Qualitative data analysis in CatchBob!
This afternoon, I tried to formalize a bit my current research approach to analyse qualitative data of CatchBob! The point is to benefit from users' annotations (in game) and the interview I conducted after the game (based on a replay of the activity). This leads me to the extraction of different valuable information that concerns coordination processes in the game.
This is based on Herbert Clark's framework of coordination (as explained in the book "Using Language"). In this context, coordination is a matter of solving practical "coordination problems" through the exchange of what he calls ‘coordination keys/devices’; that is to say, mutually recognized information that would enables the teammates to choose the right actions to perform so that the common goal might be reached. As a matter of fact, such information allows a group to mutually expect the individual actions that are going to be carried out by the partners. According to Clark, a coordination device is not only defined by its content but also by the way the persons who collaborate mutually recognize it. For that matter, Clark differentiates four kinds of coordination devices: conventional procedures (when a convention is set by the participants), explicit agreement (when the participants explicitly acknowledge the information), precedent (when a precedent experience allows participants to form some expectations about others’ behavior), manifest (when the environment or the information sent makes the next move apparent within the many moves that could conceivably be chosen).

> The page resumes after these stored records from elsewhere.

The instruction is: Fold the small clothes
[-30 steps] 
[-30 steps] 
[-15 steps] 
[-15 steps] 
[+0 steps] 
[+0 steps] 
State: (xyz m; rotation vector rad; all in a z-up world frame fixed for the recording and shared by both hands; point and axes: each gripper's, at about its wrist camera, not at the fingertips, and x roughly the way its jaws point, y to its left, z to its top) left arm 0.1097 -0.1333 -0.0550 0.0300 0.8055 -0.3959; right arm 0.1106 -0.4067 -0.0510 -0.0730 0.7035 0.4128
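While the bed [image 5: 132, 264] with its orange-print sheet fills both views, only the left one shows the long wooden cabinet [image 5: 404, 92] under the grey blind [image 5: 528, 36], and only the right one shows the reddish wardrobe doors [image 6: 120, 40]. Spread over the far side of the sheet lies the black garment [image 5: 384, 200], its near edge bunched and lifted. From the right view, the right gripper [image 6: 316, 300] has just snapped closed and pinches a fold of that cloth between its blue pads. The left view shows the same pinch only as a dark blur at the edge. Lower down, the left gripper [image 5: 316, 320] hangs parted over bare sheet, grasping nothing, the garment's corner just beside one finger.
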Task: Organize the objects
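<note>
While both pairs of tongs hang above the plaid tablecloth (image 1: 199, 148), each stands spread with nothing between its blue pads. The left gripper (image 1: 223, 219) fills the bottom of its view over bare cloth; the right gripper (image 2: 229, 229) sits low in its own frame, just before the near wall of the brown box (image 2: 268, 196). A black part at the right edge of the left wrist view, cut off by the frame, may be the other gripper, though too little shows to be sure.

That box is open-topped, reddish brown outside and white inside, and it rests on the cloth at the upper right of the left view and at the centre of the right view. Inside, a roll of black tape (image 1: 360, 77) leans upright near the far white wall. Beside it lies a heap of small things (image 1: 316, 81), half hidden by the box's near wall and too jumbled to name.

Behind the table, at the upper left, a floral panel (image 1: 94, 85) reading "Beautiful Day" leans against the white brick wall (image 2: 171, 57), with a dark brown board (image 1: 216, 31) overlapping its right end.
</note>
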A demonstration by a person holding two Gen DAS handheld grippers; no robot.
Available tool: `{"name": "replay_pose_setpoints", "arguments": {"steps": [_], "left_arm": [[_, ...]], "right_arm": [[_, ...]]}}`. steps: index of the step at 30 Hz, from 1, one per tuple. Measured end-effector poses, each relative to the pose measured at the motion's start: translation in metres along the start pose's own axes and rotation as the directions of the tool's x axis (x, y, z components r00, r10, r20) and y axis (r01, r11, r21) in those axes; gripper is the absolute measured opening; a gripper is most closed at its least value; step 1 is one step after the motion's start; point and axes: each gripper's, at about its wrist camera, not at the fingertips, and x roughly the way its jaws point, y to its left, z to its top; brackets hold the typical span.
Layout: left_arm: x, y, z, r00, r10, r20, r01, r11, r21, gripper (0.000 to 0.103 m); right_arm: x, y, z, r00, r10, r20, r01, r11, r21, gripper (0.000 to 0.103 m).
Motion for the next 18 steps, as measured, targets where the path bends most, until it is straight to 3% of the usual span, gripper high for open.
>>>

This framework then leads to the creation of two coding schemes to analyze my data:
- What a participant inferred about his/her partner during the game. This coding scheme is clearly data-driven in the sense that it emerged from the players’ verbalizations (namely those extracted during the self-confrontation phase after the game)
- How a participant inferred these information about their partners: this one is theory-driven since I used Herbert Clark’s theory of coordination keys/devices to have clear categories about what happened
Now, there is another dimension that should be taken into account: TIME: different coordination keys are used at different moments in CatchBob, so I'm trying to put this together in a global model of spatial coordination. In the end, in the would express which kind of coordination keys are used to solve certain coordination problems in the context of a task mobile collaboration such as CatchBob. The potential outcome for this would be to understand whether specific tools can supports the coordination process (for instance would a location awareness tool be useful at a certain point the process').